The Co-management of Cross-Boundary Fire Risk Transmission (CoMFRT) project is a partnership to identify strategies and address cross-boundary fire risk. As a partner in the CoMFRT project, the WiRē team collaborated with Chelan County Fire District 1 (CCFD1) to collect parcel level rapid wildfire risk assessment data paired with social surveys of the parcel residents. The CoMFRT_WiRe_CCFD1_Summary Report describes the project area and some of the preliminary results.
One of the central themes of the CoMFRT project is to better understand the biophysical and social characteristics of communities and the surrounding landscape that lead to successful reduction of wildfire risk or present barriers to risk reduction. To that end, some of the social survey questions and key findings were:
Q: How residents think wildfire risk would be transmitted to, and from, their properties:
A: Residents thought the most likely route of wildfire transmission would be from nearby public land to their neighborhood (48%) and the least likely route of transmission from their properties to their neighborhoods (30%).

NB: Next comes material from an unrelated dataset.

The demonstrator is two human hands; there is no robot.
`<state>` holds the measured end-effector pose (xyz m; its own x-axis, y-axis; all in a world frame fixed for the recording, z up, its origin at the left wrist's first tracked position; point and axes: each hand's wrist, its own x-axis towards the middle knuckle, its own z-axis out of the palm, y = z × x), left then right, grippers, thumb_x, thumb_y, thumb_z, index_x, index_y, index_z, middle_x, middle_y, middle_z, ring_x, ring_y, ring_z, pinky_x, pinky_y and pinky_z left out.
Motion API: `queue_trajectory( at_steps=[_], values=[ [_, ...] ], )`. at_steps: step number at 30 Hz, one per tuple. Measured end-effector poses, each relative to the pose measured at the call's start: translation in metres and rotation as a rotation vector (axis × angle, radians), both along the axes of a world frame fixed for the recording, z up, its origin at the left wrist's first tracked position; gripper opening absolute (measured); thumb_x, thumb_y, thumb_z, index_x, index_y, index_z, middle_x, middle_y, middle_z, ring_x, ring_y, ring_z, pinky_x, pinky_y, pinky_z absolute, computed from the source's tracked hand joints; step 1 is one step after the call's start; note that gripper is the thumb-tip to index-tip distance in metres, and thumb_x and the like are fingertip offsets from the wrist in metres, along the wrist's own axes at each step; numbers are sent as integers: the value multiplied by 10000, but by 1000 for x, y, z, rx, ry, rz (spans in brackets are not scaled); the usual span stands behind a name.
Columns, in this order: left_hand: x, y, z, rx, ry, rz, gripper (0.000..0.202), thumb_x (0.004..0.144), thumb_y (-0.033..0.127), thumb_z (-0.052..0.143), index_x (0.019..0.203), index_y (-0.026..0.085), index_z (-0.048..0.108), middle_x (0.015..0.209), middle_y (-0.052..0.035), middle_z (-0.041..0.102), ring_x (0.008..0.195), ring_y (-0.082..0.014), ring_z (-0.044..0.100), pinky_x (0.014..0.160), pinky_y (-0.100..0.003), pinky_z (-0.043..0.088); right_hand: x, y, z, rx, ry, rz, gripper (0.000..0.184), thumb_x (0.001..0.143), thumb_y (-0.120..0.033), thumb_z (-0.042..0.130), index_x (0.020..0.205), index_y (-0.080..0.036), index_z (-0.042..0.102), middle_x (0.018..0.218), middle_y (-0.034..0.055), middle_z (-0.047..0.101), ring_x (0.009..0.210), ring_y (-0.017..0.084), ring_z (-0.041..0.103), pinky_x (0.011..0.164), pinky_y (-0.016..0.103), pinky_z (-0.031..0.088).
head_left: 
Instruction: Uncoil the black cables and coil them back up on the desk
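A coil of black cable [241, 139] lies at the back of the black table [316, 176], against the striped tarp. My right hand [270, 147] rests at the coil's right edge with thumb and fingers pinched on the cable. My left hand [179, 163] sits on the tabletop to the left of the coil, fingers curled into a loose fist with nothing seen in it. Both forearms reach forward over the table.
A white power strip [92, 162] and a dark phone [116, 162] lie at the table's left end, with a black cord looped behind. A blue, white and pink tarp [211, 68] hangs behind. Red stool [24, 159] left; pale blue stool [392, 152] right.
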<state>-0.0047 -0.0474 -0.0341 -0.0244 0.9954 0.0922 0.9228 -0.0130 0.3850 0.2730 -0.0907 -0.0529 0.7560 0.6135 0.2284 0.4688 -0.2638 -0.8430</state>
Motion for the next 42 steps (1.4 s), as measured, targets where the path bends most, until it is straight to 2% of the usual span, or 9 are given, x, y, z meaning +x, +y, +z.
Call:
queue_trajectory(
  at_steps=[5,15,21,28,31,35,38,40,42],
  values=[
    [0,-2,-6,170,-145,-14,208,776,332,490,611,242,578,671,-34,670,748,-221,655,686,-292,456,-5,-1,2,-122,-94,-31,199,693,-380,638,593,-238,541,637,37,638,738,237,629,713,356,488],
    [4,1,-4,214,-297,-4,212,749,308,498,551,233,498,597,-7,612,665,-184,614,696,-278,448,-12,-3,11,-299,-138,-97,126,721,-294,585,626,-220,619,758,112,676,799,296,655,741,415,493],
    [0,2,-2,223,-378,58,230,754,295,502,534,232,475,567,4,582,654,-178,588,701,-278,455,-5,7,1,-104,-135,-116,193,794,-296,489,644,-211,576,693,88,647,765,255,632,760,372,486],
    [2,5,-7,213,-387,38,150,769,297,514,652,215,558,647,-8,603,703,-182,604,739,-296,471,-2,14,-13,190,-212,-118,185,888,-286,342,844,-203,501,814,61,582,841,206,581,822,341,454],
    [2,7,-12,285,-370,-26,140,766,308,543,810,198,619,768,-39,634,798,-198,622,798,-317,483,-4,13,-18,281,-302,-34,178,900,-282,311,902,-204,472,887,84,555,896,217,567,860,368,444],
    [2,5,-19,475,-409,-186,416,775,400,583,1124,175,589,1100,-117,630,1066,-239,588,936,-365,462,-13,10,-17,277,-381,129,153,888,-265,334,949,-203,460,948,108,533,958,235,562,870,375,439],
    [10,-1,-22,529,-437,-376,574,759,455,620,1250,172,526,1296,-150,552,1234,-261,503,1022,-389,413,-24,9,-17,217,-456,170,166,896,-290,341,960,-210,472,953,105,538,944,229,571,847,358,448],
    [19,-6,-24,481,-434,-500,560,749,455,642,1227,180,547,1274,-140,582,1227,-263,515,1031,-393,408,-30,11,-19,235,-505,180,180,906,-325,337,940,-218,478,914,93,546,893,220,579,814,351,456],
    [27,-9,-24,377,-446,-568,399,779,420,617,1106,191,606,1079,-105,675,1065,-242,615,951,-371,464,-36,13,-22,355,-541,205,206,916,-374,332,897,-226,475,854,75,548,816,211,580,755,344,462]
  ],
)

Q: How accepting are residents of fuels treatments on proximate public lands:
A: All four of the fuels treatments (burning piles, managing a naturally ignited fire, removing trees and vegetation, prescribed fire) were very, or extremely acceptable to well over half of the residents. However, there were notable differences in the level of acceptance for each of the treatments across the communities.
Q: Where do residents get information about reducing wildfire risk:
A: CCFD1 was the most often reported (73%) source of information for wildfire risk reduction. The second most reported source of information was neighbors, friends and families (52%).